In the Work Shouldn’t Hurt research, workers reported being physically assaulted (punched, and kicked), being held hostage by a patient, or being crushed, electrocuted, or burnt at work, among other things. Others said they had broken major bones or had been left traumatised or depressed by work conditions.

The rise in mental/psychological injuries has been flagged as especially alarming, with three out of five respondents saying they had experienced psychological illnesses or injuries such as stress, depression or anxiety at work.

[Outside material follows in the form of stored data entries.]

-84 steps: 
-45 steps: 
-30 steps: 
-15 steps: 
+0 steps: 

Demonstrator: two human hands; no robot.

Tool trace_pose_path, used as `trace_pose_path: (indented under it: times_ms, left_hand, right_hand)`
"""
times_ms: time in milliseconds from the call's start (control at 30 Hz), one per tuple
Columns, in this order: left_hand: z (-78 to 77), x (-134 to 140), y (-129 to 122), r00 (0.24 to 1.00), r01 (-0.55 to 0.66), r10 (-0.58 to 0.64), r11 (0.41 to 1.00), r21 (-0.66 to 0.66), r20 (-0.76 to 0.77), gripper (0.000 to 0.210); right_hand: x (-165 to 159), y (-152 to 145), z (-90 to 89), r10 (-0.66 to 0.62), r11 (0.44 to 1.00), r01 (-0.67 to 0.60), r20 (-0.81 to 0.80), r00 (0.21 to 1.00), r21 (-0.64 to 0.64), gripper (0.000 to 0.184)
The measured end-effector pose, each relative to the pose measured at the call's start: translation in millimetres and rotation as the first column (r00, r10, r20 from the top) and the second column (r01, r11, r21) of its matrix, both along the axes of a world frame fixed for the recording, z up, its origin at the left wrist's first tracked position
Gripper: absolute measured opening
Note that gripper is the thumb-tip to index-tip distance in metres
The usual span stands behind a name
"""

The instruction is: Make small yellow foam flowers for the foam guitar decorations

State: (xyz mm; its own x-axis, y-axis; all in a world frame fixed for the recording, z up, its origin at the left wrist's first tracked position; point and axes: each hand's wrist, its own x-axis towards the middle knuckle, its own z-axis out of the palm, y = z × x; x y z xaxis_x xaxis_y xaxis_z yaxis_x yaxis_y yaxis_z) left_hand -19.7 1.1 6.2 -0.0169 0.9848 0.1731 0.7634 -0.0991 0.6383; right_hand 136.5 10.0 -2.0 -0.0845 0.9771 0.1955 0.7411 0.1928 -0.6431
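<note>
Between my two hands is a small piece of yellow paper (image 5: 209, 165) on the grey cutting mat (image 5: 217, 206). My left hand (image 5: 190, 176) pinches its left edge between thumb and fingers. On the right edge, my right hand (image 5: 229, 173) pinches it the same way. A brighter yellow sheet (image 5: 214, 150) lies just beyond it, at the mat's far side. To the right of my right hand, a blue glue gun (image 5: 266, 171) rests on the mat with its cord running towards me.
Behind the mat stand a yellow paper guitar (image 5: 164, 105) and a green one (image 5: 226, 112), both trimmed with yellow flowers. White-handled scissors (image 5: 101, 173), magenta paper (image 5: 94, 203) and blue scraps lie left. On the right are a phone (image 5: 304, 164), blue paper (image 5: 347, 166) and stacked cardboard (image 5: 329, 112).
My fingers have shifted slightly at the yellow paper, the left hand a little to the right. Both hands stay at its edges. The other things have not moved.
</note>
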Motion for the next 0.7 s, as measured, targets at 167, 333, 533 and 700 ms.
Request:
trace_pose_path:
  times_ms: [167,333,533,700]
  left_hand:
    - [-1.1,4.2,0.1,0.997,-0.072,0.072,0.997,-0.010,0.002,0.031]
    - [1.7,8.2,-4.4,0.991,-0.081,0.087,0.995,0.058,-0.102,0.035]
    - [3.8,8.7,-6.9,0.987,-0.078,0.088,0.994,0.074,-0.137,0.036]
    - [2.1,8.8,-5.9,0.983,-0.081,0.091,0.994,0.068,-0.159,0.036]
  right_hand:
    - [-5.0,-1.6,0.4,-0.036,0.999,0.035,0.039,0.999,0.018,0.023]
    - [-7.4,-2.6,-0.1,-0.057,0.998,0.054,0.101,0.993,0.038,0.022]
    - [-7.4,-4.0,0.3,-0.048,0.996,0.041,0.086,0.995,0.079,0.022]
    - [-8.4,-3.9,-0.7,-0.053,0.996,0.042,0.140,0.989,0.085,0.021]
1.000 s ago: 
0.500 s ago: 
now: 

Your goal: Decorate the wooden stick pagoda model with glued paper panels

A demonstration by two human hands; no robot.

Sixteen per cent knew someone who had been either killed or died from a work-related disease; 31 per cent had experienced occupational violence (abuse, threats, or assault at work by clients, customers, the public or co-workers); and 47 per cent reported they were exposed to traumatic events, distressing situations or distressed or aggressive clients/customers.

Despite these startling numbers, many employers are not taking any protective action, with 61 per cent of those surveyed saying they had experienced poor mental health because their employer or workplace had failed to manage or address poor work conditions.

More champions needed

Just as turning the tide on sustainability in the workplace required champions, so does improving the safety of our workplaces, whether they are offices, schools, shops, hotels or construction sites.

That’s the theme of this year’s National Safe Work Month – Be a Safety Champion.

Alongside physical risks, psychological health and wellbeing is very much on the agenda, and Safe Work Australia has produced a range of useful resources anyone can use in their workplace to spread the safety message.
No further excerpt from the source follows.